Exercise: Repeat the data word for word and skip the pictures.

##### Information shown #####

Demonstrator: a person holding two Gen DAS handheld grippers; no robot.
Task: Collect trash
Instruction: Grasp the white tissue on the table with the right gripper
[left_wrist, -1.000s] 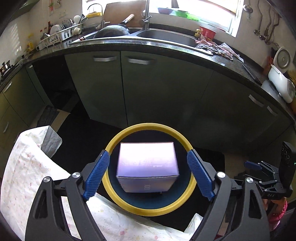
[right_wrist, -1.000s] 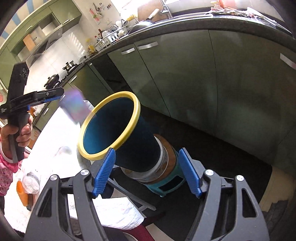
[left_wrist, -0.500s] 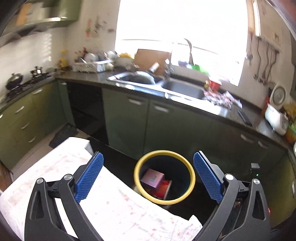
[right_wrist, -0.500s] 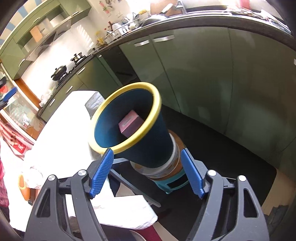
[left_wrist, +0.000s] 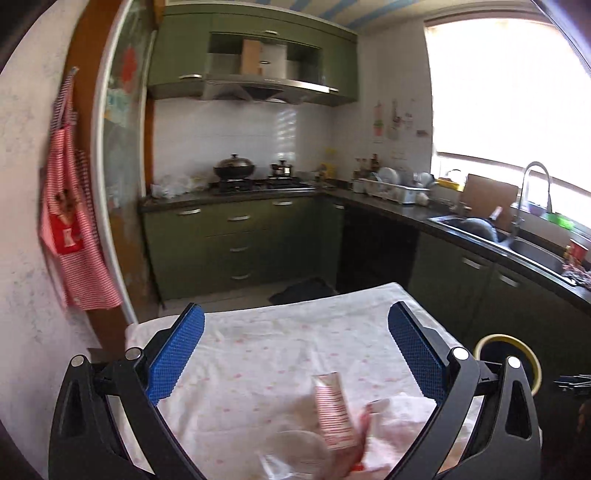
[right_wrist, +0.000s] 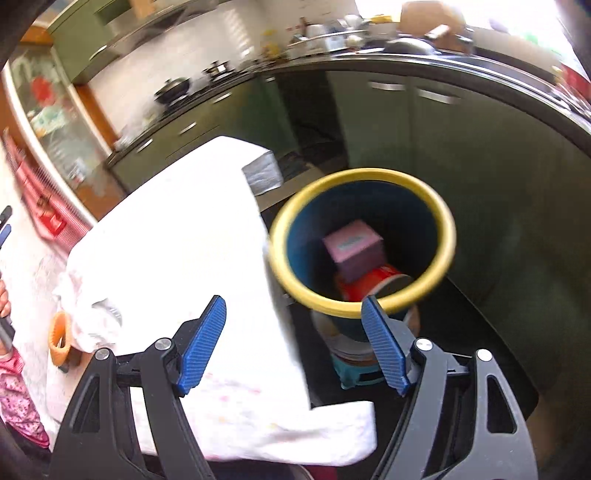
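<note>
- Now the left gripper (left_wrist: 295, 354) stands released, its blue ribbed fingers (left_wrist: 176, 356) having just spread wider, with nothing between them; they hang over the white cloth-covered worktop (left_wrist: 280, 332).
- Near them on that cloth lies a red-and-white striped tube (left_wrist: 334, 413), beside a crumpled clear plastic wrapper (left_wrist: 295, 454); both are blurred.
- To the right, off the worktop's edge, the yellow rim of the dark blue waste bin (left_wrist: 517, 341) shows behind the right finger's mount.
- Farther off stand green kitchen cabinets (left_wrist: 236, 236) and a black wok on the stove (left_wrist: 234, 170).
- The right gripper (right_wrist: 295, 345) is also released and empty, its blue fingers (right_wrist: 201, 347) standing apart over the worktop's right edge.
- Just beyond its right finger, the waste bin (right_wrist: 280, 254) sits on a teal stool (right_wrist: 351, 373) beside the worktop.
- Inside the bin a small lilac cardboard box (right_wrist: 352, 249) lies tilted on a red cylindrical container (right_wrist: 365, 288).
- At the far left edge of this view, a hand in a pink patterned sleeve (right_wrist: 16, 391) shows.
</note>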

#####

Result for this exercise:
Demonstrator: a person holding two Gen DAS handheld grippers; no robot.
Task: Collect trash
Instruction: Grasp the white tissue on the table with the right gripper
[left_wrist, -1.000s] 
[right_wrist, -1.000s] 
[left_wrist, -0.500s] 
[right_wrist, -0.500s] 
[left_wrist, +0.000s] 
[right_wrist, +0.000s] 
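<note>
- Now the left gripper (left_wrist: 295, 354) stands released, its blue ribbed fingers (left_wrist: 176, 356) having just spread wider, with nothing between them; they hang over the white cloth-covered worktop (left_wrist: 280, 332).
- Near them on that cloth lies a red-and-white striped tube (left_wrist: 334, 413), beside a crumpled clear plastic wrapper (left_wrist: 295, 454); both are blurred.
- To the right, off the worktop's edge, the yellow rim of the dark blue waste bin (left_wrist: 517, 341) shows behind the right finger's mount.
- Farther off stand green kitchen cabinets (left_wrist: 236, 236) and a black wok on the stove (left_wrist: 234, 170).
- The right gripper (right_wrist: 295, 345) is also released and empty, its blue fingers (right_wrist: 201, 347) standing apart over the worktop's right edge.
- Just beyond its right finger, the waste bin (right_wrist: 280, 254) sits on a teal stool (right_wrist: 351, 373) beside the worktop.
- Inside the bin a small lilac cardboard box (right_wrist: 352, 249) lies tilted on a red cylindrical container (right_wrist: 365, 288).
- At the far left edge of this view, a hand in a pink patterned sleeve (right_wrist: 16, 391) shows.
</note>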

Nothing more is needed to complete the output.